> [Task goal]:
Quote only the span from the first line of the entries to the line containing "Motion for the", both ends kept. Leave every picture out.

[Stored entries]
*** Block opens ***

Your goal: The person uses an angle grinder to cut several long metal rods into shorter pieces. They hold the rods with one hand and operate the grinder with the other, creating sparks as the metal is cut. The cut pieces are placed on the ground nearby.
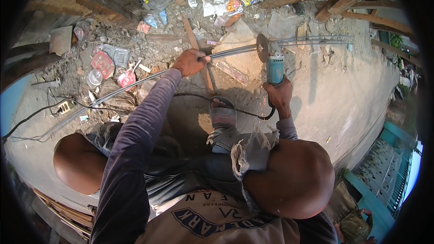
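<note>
Left hand (191,62) gripped metal rods (235,51), right hand (279,96) an angle grinder (275,69); cutting seemed underway, needing steady pressure next.

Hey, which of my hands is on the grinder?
Your right hand: it grips the teal grinder, while your left hand holds the thin metal rods.

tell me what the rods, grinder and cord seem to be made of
Rods: likely steel, with a smooth grey finish, judging by the metallic sheen along their thin lengths.
Grinder: the teal housing looks like hard moulded plastic, from its even colour and vent slots.
Cord: black and flexible, curving smoothly; its sheath could be rubber or soft plastic.
</note>
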### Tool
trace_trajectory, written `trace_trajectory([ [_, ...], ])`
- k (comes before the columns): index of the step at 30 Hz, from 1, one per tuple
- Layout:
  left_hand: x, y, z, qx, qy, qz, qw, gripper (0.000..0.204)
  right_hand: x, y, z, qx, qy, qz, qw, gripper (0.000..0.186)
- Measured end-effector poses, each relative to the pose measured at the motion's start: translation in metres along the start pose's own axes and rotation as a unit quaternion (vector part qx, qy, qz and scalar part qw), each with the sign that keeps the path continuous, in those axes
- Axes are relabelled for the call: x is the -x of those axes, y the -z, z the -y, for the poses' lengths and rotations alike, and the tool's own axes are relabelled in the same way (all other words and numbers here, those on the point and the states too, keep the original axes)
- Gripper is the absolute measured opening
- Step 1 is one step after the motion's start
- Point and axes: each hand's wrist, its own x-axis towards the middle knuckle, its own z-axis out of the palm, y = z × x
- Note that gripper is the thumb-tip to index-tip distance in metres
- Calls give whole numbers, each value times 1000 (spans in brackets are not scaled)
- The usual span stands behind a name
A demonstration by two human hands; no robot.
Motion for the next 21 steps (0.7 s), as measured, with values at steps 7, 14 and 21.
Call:
trace_trajectory([
  [7, 4, 5, -1, -3, 5, -2, 1000, 37, 1, -3, 9, -8, -6, -7, 1000, 51],
  [14, 7, 9, 5, -7, 11, 10, 1000, 38, 3, -6, 15, 1, -14, 3, 1000, 54],
  [21, 14, 12, 9, -6, -6, -4, 1000, 36, 8, -8, 16, -23, -15, 21, 999, 56],
])
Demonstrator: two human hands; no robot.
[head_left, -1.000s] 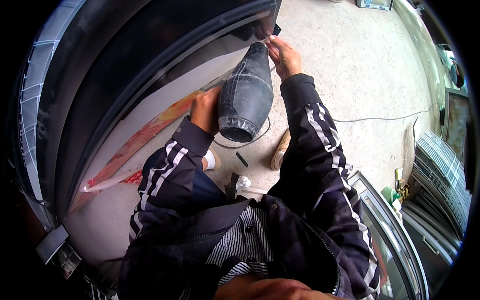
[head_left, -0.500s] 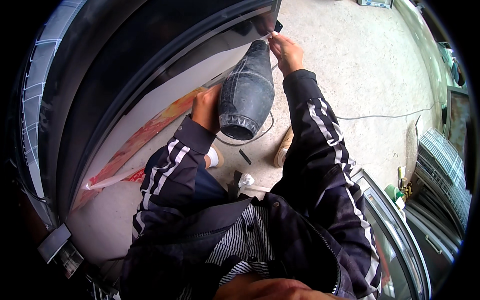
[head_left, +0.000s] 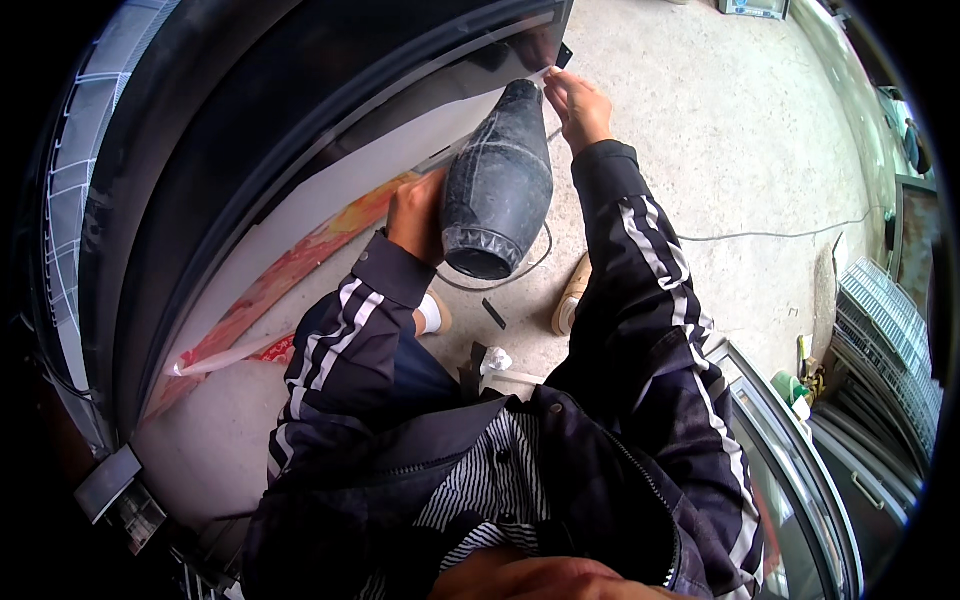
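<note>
A dusty dark-grey, bottle-shaped object point(head_left: 496, 178) with a ridged wide end is held lengthwise between my arms, narrow end away from me. My left hand point(head_left: 414, 213) is closed against its left side, fingers partly hidden behind it. My right hand point(head_left: 577, 112) reaches beside the narrow tip, fingertips pinched at the lower corner of a tall black glossy panel point(head_left: 420, 60); what they grip there is too small to make out. A white board edge point(head_left: 310, 210) and a red-orange printed strip point(head_left: 290, 262) lie along the panel's lower side.
My feet stand on concrete floor point(head_left: 720, 140), with a loop of cable, a small black strip point(head_left: 494, 313) and crumpled white scrap point(head_left: 497, 360) between them. At right are stacked wire racks point(head_left: 875, 330), a glass-fronted frame point(head_left: 770, 450) and a cable across the floor.
Both hands and the grey object have shifted slightly up and to the right over the last second; the grip looks the same.
</note>
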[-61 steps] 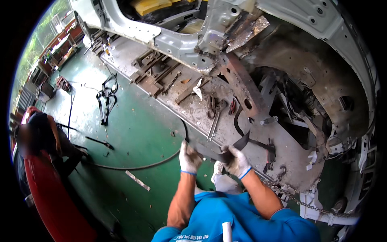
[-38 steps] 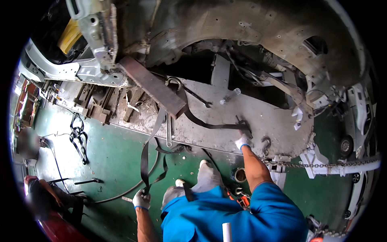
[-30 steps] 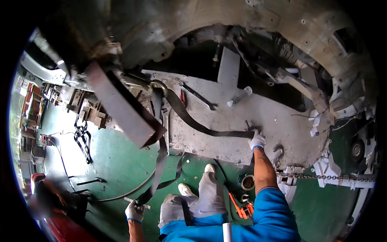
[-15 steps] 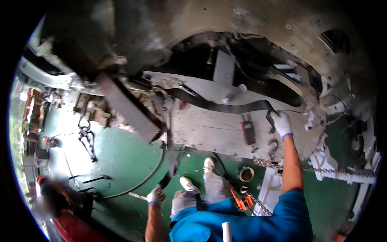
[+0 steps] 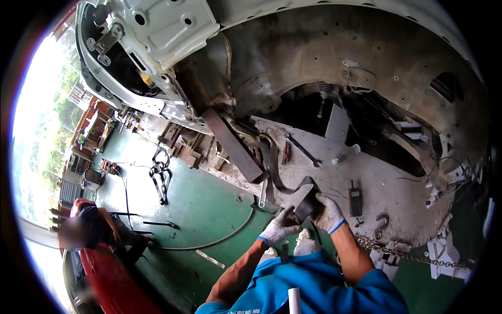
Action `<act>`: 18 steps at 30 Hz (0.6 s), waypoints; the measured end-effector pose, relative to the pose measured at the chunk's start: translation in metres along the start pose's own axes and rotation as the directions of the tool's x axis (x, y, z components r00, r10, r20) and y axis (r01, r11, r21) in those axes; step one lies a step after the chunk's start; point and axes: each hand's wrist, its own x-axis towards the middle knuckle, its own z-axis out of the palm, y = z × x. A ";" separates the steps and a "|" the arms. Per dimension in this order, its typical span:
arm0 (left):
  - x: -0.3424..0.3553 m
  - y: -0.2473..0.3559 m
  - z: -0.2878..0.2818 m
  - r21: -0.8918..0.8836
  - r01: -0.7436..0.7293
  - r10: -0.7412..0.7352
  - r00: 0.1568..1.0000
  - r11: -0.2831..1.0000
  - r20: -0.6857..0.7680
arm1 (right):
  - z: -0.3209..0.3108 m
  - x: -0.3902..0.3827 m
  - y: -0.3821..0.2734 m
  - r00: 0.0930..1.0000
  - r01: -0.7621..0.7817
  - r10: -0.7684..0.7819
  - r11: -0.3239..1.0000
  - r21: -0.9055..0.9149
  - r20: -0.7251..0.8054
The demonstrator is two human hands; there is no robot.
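Gripping a dark woven strap (image 5: 285, 180) gathered into a roll, the gloved left hand (image 5: 280, 230) and right hand (image 5: 328, 213) are closed around it together above the green floor (image 5: 209, 209); its flat band trails up to the rusty car body (image 5: 324, 68).

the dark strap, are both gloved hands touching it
Touching. The head view shows the right hand wrapped around the rolled end of the dark strap, and the left hand with fingertips pressed against the roll's lower edge.
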 end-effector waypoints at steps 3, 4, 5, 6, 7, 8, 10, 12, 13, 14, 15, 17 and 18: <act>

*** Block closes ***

> [Exercise response]:
Your goal: The person uses an angle grinder to cut several long metal rods into shorter pieces. They hold the rods with one hand and operate the grinder with the other, creating sparks as the metal is cut. The cut pieces are placed on the ground nearby.
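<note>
Left hand (191,62) gripped metal rods (235,51), right hand (279,96) an angle grinder (275,69); cutting seemed underway, needing steady pressure next.

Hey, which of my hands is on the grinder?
Your right hand: it grips the teal grinder, while your left hand holds the thin metal rods.

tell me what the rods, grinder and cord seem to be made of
Rods: likely steel, with a smooth grey finish, judging by the metallic sheen along their thin lengths.
Grinder: the teal housing looks like hard moulded plastic, from its even colour and vent slots.
Cord: black and flexible, curving smoothly; its sheath could be rubber or soft plastic.
</note>
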### Tool
trace_trajectory, written `trace_trajectory([ [_, ...], ])`
- k (comes before the columns): index of the step at 30 Hz, from 1, one per tuple
- Layout:
  left_hand: x, y, z, qx, qy, qz, qw, gripper (0.000..0.204)
  right_hand: x, y, z, qx, qy, qz, qw, gripper (0.000..0.186)
- Measured end-effector poses, each relative to the pose measured at the motion's start: translation in metres along the start pose's own axes and rotation as a unit quaternion (vector part qx, qy, qz and scalar part qw), each with the sign that keeps the path continuous, in those axes
- Axes are relabelled for the call: x is the -x of those axes, y the -z, z the -y, for the poses' lengths and rotations alike, and the tool's own axes are relabelled in the same way (all other words and numbers here, those on the point and the states too, keep the original axes)
- Gripper is the absolute measured opening
- Step 1 is one step after the motion's start
- Point and axes: each hand's wrist, its own x-axis towards the middle knuckle, its own z-axis out of the palm, y = z × x
- Note that gripper is the thumb-tip to index-tip distance in metres
- Calls give whole numbers, each value times 1000 (spans in brackets are not scaled)
- The usual span stands behind a name
A demonstration by two human hands; no robot.
Motion for the next 21 steps (0.7 s), as measured, with values at steps 7, 14 and 21.

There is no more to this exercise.